La spécialité de médecine du travail dans les établissements de santé est "vaste et assez peu connue", souligne Guy Attal, médecin du travail à l’AP-HM et organisateur des 42e journées de médecine du travail organisées par l’ANMTEPH du 18 au 20 octobre à Marseille. A la croisée d’une multitude de spécialités médicales (toxicologie, allergologie, infectiologie, etc.), elle suit une réglementation dense, poursuit-il. Ce qui explique la richesse et la diversité des thématiques abordées lors de ces journées.
Les risques à l’hôpital sont nombreux, particulièrement les risques infectieux, biologiques, chimiques, etc.

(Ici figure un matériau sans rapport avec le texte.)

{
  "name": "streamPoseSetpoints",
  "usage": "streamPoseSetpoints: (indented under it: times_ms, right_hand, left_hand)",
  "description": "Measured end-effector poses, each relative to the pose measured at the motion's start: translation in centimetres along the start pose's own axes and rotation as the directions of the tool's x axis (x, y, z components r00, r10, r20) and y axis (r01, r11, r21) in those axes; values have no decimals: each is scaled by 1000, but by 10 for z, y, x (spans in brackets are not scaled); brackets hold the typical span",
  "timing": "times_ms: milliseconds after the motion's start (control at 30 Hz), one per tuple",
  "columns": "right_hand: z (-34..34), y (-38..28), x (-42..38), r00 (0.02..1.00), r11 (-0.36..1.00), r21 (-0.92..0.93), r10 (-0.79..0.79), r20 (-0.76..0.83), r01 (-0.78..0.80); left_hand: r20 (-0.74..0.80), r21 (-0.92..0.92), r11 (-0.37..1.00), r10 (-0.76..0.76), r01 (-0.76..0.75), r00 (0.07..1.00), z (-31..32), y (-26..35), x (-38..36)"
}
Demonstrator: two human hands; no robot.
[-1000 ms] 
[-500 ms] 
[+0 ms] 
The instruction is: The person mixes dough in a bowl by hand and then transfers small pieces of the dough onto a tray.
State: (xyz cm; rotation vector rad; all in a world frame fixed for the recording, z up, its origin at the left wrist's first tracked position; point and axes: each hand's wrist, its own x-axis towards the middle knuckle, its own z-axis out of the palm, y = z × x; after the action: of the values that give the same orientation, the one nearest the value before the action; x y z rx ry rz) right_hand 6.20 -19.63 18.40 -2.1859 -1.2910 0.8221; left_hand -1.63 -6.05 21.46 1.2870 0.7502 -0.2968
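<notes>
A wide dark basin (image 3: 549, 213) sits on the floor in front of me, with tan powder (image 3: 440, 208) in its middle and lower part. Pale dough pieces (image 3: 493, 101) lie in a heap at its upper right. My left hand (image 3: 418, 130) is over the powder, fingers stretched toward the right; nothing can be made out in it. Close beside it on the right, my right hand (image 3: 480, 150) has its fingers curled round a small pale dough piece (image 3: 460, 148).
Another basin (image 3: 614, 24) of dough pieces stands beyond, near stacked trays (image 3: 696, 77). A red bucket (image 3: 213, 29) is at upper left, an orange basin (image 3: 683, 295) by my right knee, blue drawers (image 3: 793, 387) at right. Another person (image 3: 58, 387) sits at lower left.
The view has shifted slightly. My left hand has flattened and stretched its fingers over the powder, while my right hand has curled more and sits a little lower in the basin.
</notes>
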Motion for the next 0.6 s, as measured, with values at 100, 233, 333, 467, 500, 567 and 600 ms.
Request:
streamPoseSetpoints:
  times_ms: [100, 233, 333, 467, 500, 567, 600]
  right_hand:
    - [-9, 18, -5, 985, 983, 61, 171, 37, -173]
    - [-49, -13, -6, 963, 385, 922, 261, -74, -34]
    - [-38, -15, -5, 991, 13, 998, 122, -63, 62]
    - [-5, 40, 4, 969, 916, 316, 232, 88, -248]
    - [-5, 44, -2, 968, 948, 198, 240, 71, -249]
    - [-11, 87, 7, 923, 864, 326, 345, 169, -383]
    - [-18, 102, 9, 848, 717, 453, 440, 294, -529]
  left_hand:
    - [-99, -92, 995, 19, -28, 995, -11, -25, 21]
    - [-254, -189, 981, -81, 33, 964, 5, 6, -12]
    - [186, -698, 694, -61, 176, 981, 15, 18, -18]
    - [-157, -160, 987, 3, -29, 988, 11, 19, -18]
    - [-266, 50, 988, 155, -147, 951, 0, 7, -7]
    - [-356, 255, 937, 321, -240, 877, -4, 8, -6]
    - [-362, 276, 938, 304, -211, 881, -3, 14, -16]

C’est pourquoi, chaque année un calendrier vaccinal est préconisé aux services de médecine du travail. Et les congressistes des 42e journées de l’ANMTEPH d’aller plus loin en débattant d’une "aptitude au poste de travail".
La santé des personnels se répercute directement sur le fonctionnement de l’établissement. C’est pourquoi, l’une des facettes de la spécialité de médecine du travail consiste à freiner la souffrance et la violence sur le lieu d’exercice professionnel. Les difficiles conditions de travail actuelles et la recrudescence des agressions à l’hôpital en font une priorité aujourd’hui.